Ну, вырвалась-таки. Я тому чину тоже намахнул маленько так в грудь — и за Галей. Подбегаем к месту, где, значит, палате с ребятами быть, а там уже пусто. Все улетело, осталась площадка только у лестницы да дверь в палату, туда, к ребятишкам-то, висит, как на смех. Распахни ее, дверь-то, и ступай себе сразу в преисподнюю. Мы — обратно, ко второму этажу. И там все рухнуло. Мы, выходит, висим, что ли сказать, где-то в воздухе, как птицы. Лестница-то чудом каким-то торчит у стены.

Бальнев снова оборвал резко, замолчал, со всхлипом хватанул ртом воздух и уже после большой паузы докончил тихо:

— Да... А лестница в тот миг возьми и брякнись.
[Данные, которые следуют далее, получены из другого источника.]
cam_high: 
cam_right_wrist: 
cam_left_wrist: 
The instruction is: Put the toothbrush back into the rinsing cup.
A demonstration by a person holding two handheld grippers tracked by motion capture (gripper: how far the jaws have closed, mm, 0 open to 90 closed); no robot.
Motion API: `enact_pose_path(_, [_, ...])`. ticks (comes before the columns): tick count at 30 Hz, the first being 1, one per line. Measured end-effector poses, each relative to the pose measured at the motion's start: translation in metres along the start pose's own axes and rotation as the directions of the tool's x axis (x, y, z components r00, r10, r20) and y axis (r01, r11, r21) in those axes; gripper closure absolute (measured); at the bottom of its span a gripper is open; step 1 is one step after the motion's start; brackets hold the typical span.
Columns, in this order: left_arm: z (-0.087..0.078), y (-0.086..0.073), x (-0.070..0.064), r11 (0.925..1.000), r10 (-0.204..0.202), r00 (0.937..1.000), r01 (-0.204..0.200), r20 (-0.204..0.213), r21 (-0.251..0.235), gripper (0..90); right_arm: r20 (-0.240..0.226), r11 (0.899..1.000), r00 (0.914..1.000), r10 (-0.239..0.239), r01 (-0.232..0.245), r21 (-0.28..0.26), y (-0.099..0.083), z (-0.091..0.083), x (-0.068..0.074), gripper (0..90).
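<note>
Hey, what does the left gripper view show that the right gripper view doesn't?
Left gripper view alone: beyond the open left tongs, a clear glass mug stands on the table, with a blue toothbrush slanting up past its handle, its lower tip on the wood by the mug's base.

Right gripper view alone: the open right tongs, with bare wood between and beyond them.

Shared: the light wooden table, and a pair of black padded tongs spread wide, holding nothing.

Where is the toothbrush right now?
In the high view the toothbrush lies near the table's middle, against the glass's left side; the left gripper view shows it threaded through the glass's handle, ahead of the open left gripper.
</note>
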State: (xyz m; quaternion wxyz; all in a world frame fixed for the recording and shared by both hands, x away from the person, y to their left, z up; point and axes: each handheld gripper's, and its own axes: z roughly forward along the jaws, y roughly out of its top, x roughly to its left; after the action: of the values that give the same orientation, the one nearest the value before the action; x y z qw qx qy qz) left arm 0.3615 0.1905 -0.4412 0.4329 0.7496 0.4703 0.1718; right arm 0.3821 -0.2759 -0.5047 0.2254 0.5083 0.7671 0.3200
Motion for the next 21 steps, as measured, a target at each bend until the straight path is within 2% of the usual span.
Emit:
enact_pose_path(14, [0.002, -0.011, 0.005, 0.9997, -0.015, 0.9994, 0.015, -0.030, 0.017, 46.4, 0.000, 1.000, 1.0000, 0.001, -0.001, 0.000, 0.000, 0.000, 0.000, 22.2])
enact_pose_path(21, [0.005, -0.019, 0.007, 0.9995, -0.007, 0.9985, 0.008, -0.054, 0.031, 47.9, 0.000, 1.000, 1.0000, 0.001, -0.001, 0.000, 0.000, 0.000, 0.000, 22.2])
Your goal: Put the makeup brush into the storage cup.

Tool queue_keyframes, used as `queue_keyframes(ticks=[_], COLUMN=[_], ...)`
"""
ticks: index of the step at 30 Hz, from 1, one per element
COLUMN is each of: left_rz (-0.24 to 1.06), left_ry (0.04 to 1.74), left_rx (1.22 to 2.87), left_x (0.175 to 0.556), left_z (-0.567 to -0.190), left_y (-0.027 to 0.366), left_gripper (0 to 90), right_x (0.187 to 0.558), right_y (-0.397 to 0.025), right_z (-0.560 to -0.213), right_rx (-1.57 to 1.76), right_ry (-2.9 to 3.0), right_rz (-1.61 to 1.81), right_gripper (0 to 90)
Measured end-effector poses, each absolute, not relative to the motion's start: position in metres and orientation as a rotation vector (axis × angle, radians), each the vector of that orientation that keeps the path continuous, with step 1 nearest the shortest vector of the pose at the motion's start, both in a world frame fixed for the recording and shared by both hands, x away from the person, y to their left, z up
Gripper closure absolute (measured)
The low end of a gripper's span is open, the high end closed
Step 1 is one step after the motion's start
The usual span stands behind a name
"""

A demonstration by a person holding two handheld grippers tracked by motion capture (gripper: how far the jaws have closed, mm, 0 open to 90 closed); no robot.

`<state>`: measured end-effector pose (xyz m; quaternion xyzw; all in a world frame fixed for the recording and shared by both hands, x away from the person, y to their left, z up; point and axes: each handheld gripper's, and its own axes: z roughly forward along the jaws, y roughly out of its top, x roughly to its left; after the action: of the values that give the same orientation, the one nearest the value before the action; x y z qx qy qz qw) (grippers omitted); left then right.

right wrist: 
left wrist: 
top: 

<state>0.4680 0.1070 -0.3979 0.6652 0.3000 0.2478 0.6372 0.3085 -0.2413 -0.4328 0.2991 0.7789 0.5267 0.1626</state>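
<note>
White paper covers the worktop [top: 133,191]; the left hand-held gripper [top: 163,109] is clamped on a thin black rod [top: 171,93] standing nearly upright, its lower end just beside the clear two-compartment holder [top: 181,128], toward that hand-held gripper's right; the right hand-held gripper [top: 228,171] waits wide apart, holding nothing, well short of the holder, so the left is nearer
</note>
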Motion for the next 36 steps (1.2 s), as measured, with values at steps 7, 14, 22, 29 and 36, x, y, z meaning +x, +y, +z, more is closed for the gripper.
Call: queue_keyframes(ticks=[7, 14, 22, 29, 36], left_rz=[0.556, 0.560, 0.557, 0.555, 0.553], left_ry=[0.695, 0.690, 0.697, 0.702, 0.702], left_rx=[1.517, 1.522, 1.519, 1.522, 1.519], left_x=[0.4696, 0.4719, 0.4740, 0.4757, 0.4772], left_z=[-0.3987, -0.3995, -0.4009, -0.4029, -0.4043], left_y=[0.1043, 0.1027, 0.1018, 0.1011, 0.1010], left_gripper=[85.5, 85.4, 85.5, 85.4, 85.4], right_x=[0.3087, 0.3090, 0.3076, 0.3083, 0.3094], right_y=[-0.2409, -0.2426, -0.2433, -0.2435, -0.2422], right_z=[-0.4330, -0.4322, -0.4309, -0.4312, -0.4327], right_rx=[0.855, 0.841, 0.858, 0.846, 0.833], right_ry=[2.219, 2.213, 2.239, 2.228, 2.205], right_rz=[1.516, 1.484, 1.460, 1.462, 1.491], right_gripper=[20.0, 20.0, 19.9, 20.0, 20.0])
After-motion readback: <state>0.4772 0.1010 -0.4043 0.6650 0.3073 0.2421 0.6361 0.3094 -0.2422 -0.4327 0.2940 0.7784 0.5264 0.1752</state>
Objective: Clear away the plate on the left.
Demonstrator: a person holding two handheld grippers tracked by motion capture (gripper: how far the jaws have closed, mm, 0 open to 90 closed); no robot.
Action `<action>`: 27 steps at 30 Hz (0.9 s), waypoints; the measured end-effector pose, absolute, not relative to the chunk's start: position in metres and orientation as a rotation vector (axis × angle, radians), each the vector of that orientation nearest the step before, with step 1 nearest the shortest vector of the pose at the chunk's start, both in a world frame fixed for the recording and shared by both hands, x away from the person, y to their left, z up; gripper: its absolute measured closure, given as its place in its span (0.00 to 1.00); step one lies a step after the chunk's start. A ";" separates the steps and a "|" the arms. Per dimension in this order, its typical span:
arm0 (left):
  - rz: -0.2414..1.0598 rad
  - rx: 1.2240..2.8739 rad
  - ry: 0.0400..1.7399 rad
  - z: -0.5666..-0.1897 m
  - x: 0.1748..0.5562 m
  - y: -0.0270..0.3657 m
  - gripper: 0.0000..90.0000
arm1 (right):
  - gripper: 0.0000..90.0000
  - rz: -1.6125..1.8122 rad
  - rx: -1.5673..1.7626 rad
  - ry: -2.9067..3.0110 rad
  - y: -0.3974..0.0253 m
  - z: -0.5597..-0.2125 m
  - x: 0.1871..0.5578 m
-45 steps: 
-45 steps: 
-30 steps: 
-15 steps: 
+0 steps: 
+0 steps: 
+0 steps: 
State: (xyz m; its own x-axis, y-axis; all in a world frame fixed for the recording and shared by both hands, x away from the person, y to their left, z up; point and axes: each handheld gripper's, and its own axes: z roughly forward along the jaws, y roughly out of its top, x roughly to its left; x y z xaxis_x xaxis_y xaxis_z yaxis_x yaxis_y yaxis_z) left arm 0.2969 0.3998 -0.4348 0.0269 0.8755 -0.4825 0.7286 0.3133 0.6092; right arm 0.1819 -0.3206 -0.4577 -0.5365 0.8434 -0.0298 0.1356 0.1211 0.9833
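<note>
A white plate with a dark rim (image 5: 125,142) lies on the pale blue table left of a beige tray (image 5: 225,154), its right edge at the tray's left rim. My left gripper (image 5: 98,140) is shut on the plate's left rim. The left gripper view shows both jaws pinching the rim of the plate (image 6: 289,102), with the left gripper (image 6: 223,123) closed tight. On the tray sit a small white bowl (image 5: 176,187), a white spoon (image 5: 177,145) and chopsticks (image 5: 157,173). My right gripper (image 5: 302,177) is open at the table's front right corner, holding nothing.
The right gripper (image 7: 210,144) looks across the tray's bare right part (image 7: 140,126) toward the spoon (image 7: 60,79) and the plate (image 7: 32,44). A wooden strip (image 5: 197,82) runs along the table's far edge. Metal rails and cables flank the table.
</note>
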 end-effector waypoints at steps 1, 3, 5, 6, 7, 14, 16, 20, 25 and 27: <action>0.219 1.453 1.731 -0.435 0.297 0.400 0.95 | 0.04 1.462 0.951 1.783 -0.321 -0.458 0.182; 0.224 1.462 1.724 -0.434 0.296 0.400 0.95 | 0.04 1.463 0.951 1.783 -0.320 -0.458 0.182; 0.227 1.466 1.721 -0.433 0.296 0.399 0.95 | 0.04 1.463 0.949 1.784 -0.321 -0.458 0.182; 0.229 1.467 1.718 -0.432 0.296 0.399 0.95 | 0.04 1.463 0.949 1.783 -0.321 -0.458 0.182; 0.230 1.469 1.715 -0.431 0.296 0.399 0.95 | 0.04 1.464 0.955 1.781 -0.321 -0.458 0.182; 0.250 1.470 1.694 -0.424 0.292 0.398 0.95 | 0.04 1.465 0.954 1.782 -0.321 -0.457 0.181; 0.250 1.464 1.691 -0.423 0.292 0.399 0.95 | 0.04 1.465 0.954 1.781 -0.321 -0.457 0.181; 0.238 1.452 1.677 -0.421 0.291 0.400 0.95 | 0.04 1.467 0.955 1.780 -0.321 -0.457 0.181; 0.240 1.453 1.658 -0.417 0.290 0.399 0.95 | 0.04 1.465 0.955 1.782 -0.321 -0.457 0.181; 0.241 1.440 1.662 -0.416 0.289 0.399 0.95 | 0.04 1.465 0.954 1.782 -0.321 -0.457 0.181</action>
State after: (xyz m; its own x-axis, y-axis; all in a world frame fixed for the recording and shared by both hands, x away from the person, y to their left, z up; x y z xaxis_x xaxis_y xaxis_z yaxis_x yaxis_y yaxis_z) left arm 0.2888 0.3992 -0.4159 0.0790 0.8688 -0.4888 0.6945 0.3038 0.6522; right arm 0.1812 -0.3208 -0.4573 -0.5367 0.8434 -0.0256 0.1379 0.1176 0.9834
И померкло все.

— Как же... Почему же вы остались живы? — тоже задохнувшись, спросил Владимир.

— И правильно. Не надо бы мне... — живо согласился Бальнев. — Да не довелось, вишь. И пошло все в другом направлении. Ее, Галю-то, откинуло от меня. Там она и... сгорела. А меня надо же было каким-то чудом при крушении-то выкинуть на улицу.

Так... Лежу я, значит, в госпитале. Орден почему-то вышел из Москвы. Мол, за геройство. Какое уж там геройство, если разобрать?!

Он опять умолк. А Владимир увидел перед собой эту маленькую Галю так ярко, что, казалось, она жила в нем самом.

И вдруг рядом с нею возник другой образ. Уже не Галя, а Даша сурово и непреклонно глядела на Владимира так же, как тогда в городе, когда она повернулась от порога и ушла, не сказав ни слова на прощание.

Свои же собственные слова, сказанные ей тогда, звучали у Владимира в ушах: «Ты с ума сошла! Зачем нам ребенок? Ведь тогда к черту консерватория! Ребенок свяжет нам руки! Нет. И не думай. Я знаю одного врача. Еще не поздно».